Restate word for word the span of lines that opens with the line containing "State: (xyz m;" and closes with the last line of the material. Include both ends and nothing more.
==== Dataset extract
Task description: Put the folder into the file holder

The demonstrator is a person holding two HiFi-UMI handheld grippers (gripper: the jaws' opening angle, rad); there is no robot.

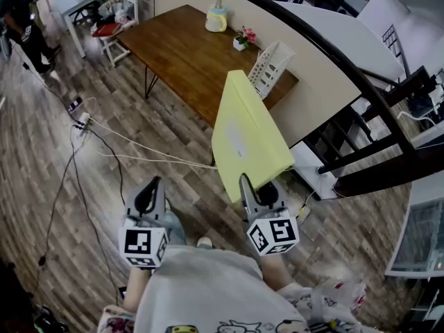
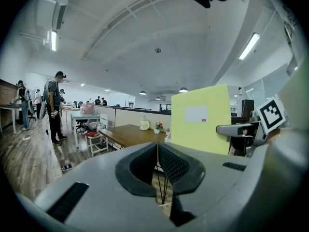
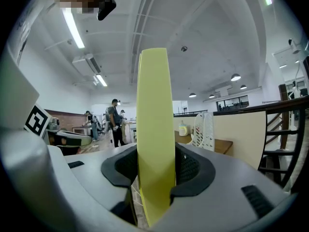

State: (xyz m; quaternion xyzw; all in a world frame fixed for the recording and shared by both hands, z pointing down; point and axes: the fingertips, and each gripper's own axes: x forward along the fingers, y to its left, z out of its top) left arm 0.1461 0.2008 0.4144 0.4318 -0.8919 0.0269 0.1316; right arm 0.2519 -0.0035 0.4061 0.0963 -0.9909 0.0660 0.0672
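Wooden table [image 1: 180,54] lies well ahead of the right gripper [image 1: 258,187], which clamps the yellow folder [image 1: 246,141] on edge, probably to slide it edgewise into the white file holder [image 1: 270,68] there, while the left gripper [image 1: 151,191] alongside has its jaws together, empty.

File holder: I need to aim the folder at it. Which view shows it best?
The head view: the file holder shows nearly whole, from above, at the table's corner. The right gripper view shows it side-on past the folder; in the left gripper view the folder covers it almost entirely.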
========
#### Response below
State: (xyz m; quaternion xyzw; all in a world frame fixed for the recording and shared by both hands, z pointing down; point and axes: the fingertips, and each gripper's own axes: x forward along the fingers, y to its left, z out of its top) left arm 0.1461 0.2008 0.4144 0.4318 -0.8919 0.0269 0.1316; right arm 0.2519 -0.0035 0.4061 0.0963 -0.9909 0.0660 0.0672
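Wooden table [image 1: 180,54] lies well ahead of the right gripper [image 1: 258,187], which clamps the yellow folder [image 1: 246,141] on edge, probably to slide it edgewise into the white file holder [image 1: 270,68] there, while the left gripper [image 1: 151,191] alongside has its jaws together, empty.

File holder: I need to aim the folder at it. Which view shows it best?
The head view: the file holder shows nearly whole, from above, at the table's corner. The right gripper view shows it side-on past the folder; in the left gripper view the folder covers it almost entirely.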

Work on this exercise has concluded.